Harry - 24 Jul 2008 02:44 GMT
Just in case somebody interested in this post:
It turned out that the lock is on the table not the index when sql server
tries to do a full scan of the table. Created some indexes and statistics and
the issue is resolved.
So deadlock could happen between 2 select queries.
> Hi,
>
[quoted text clipped - 20 lines]
>
> Any help will be appreciated very much.

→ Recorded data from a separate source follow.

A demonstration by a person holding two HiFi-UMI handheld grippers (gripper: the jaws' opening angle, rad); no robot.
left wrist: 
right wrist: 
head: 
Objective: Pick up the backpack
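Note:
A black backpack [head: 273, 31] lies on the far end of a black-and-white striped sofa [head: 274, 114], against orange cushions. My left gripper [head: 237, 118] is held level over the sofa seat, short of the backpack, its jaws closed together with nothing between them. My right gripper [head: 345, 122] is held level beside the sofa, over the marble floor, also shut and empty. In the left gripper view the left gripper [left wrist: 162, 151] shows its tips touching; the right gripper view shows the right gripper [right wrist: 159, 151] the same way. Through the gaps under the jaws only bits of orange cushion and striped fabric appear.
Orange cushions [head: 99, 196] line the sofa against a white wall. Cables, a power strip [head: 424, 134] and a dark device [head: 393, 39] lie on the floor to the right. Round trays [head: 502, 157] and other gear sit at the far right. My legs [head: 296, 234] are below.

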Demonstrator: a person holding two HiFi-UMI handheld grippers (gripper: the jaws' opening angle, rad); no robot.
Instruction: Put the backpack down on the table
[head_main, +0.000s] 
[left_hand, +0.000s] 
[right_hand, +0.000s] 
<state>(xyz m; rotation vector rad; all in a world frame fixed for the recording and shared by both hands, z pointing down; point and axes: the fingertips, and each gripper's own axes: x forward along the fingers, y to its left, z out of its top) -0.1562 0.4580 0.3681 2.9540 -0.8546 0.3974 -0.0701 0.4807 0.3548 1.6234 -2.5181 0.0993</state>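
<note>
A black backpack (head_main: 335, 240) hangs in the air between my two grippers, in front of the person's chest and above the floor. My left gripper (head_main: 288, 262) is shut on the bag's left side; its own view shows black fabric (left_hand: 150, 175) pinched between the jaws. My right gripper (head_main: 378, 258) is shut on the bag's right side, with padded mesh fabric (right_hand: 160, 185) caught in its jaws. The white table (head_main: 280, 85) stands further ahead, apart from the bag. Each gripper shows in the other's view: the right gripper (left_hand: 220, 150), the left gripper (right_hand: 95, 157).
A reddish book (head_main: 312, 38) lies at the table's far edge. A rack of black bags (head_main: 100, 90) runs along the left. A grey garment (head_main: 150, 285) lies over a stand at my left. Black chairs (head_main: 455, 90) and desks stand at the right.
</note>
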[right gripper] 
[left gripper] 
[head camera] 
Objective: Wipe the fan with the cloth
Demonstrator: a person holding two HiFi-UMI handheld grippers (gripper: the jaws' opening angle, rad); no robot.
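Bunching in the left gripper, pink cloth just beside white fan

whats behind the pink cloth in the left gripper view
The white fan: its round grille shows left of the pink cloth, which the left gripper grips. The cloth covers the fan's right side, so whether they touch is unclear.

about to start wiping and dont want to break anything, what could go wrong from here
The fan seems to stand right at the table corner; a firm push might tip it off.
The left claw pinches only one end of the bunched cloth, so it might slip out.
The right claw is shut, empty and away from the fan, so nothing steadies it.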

TheSQLGuru - 24 Jul 2008 18:58 GMT
See this series for some wonderful information on deadlock investigation and
resolution:
http://blogs.msdn.com/bartd/archive/2006/09/09/Deadlock-Troubleshooting_2C00_-Pa
rt-1.aspx

Signature
Kevin G. Boles
Indicium Resources, Inc.
SQL Server MVP
kgboles a earthlink dt net
> Just in case somebody interested in this post:
> It turned out that the lock is on the table not the index when sql server
[quoted text clipped - 27 lines]
>>
>> Any help will be appreciated very much.
JXStern - 25 Jul 2008 04:46 GMT
>Just in case somebody interested in this post:
>It turned out that the lock is on the table not the index when sql server
>tries to do a full scan of the table. Created some indexes and statistics and
>the issue is resolved.
>So deadlock could happen between 2 select queries.
Creepy. Glad you solved it.
Never seen it happen, probably because I'm pretty generous with
indexes. Unless this is a new behavior in SQL 2005?